» WHAT YOU HAVE TO DO: Each line of the data must reappear exactly in your answer, with no images included.

» SUPPLIED DATA:
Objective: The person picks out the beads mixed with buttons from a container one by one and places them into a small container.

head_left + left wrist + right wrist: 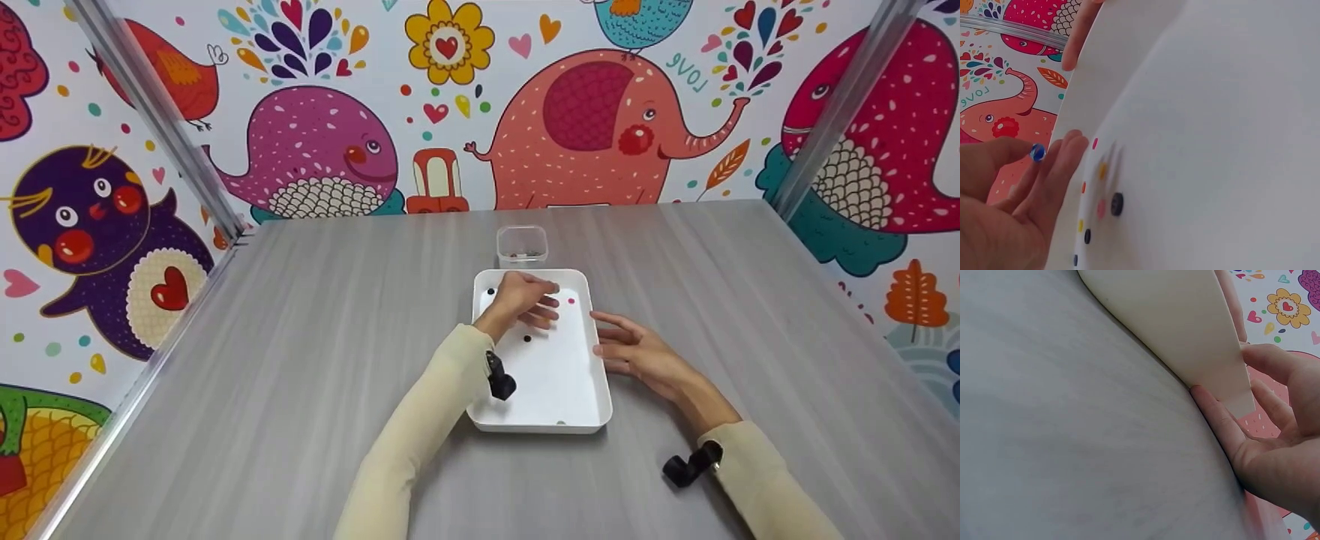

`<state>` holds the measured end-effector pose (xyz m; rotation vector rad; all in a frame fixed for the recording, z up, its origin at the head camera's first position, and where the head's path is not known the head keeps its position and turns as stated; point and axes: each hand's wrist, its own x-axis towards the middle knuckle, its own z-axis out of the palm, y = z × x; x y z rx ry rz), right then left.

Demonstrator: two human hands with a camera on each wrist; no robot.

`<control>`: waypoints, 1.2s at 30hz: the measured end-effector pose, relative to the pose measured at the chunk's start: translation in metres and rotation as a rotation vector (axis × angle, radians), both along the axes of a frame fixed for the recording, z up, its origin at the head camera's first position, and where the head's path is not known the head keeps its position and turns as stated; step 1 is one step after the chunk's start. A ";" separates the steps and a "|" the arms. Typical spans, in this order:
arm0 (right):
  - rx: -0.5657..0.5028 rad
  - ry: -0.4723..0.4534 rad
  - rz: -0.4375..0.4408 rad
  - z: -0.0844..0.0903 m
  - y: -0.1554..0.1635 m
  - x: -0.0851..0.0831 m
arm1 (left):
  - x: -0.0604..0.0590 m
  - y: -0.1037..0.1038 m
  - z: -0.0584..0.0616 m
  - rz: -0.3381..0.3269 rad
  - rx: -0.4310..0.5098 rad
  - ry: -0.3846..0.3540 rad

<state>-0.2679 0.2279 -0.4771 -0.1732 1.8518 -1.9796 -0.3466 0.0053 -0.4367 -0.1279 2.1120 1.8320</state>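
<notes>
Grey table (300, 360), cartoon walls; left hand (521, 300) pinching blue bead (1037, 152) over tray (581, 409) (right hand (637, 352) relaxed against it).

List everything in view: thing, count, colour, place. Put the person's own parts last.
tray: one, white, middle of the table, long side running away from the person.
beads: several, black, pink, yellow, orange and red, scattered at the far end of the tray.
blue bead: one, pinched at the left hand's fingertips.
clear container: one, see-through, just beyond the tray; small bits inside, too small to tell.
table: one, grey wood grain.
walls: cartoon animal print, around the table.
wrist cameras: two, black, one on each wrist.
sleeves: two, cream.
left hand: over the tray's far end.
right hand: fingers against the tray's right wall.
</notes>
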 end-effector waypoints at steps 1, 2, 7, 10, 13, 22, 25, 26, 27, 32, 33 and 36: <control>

» SOLUTION FOR THIS EXERCISE:
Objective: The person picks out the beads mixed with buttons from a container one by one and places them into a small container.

head_left + left wrist + right wrist: 

`<state>` holds the measured end-effector pose (xyz m; rotation vector rad; all in a frame fixed for the recording, z up, its origin at the head camera's first position, and where the head's path is not known the head keeps its position and turns as stated; point and axes: each hand's wrist, its own x-axis towards the middle knuckle, its own z-axis out of the palm, y = z × x; x y z rx ry rz), right then left.

Demonstrator: two human hands with a camera on each wrist; no robot.

`<control>`: waypoints, 1.2s at 30hz: the measured end-effector pose, relative to the pose measured at the chunk's start: translation in metres and rotation as a rotation vector (axis × angle, radians), both along the axes of a frame fixed for the recording, z up, its origin at the head camera's first position, and where the head's path is not known the head keeps its position and turns as stated; step 1 is one step after the chunk's start. A ";" separates the steps and a "|" the arms. Typical spans, in this order:
arm0 (right):
  - rx: -0.5657..0.5028 rad
  - ry: -0.4723..0.4534 rad
  - rz: -0.4375..0.4408 rad
  - z: -0.0844..0.0903 m
  - y: -0.1554..0.1635 m
  - x: -0.0851..0.0831 m
arm1 (left):
  - x: -0.0604..0.0590 m
  - y: -0.1037..0.1038 m
  - z: -0.0584..0.0616 m
  - rz: -0.3381..0.3269 rad
  - rx: -0.4310..0.5098 rad
  - ry: -0.3846..0.3540 rad

<state>-0.2679 0.2279 -0.4771 -0.1732 1.8518 -1.9796 -0.3466 0.0053 -0.4367 -0.1279 2.1120 1.8320</state>
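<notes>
Grey table (300, 360), cartoon walls; left hand (521, 300) pinching blue bead (1037, 152) over tray (581, 409) (right hand (637, 352) relaxed against it).

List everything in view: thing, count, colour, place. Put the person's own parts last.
tray: one, white, middle of the table, long side running away from the person.
beads: several, black, pink, yellow, orange and red, scattered at the far end of the tray.
blue bead: one, pinched at the left hand's fingertips.
clear container: one, see-through, just beyond the tray; small bits inside, too small to tell.
table: one, grey wood grain.
walls: cartoon animal print, around the table.
wrist cameras: two, black, one on each wrist.
sleeves: two, cream.
left hand: over the tray's far end.
right hand: fingers against the tray's right wall.
</notes>
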 end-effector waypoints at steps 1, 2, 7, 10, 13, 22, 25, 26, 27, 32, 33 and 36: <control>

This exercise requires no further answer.